ジ・アスレチックを買収するニューヨーク・タイムズ(ロイター)
ジ・アスレチックを買収するニューヨーク・タイムズ(ロイター)

 米ニューヨーク・タイムズ紙が、米スポーツサイトのジ・アスレチックを5億5000万ドル(日本円にしておよそ637億円)での買収に合意したようだ。

 1851年創刊の歴史ある新聞社が、2016年創設のスポーツサイトを傘下に収めることになる。その思惑や動機については不明だが、既に120万人以上の購読者を持つ同サイトを買収することで、2025年までにデジタル部門も含めた購読者を1000万人以上にしたいという同紙は目標達成に近づくことになるからではないかと、6日(日本時間7日)に第一報を伝えた米ニュースサイト、ジ・インフォメーションは分析している。ちなみに、記事を執筆したジェシカ・トゥーンケルさんは元ロイター通信の記者。北米ではネットメディアの影響力、クオリティが大きくなっていることが伺える。

 今でこそ全米40都市、カナダの7都市などにある野球やアイスホッケーなどのプロスポーツチームに番記者を抱えるジ・アスレチックだが、最初にフォローしていたのはMLBシカゴ・カブスとNHLシカゴ・ブラックホークスのみ。オフィスはなく、記者は現場で、編集者は自宅やカフェで仕事をしていた。

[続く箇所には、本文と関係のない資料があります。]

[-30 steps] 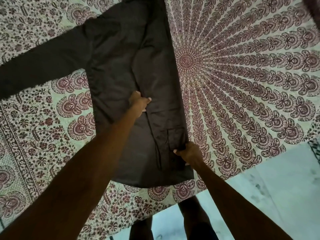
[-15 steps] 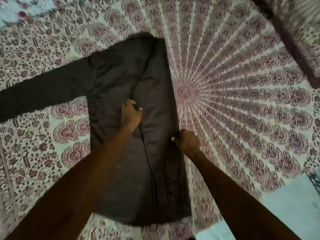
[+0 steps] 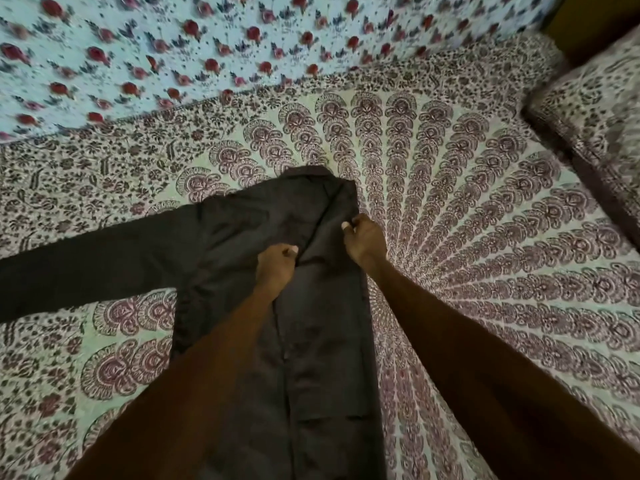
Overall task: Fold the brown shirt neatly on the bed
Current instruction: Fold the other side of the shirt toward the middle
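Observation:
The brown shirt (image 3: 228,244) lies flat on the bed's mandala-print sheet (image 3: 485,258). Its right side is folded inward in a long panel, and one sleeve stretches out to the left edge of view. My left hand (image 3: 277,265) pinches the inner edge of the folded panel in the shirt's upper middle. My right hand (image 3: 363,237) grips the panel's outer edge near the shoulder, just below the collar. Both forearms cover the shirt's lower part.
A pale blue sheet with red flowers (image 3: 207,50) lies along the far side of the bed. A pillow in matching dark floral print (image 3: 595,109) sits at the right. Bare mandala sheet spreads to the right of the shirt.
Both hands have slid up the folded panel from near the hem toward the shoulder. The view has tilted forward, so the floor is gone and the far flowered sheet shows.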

 他のニュースサイトと大きく異なったのは、広告収入には頼らず、購読料に依存したこと。インターネット上の情報は無料であるべきという業界の共通認識が強かったが、スポーツファンは優れた記事や文章、そして広告がないことに対してお金を払うはずだという創設者の信念があった。

 同サイトの年間購読料は71・99ドル。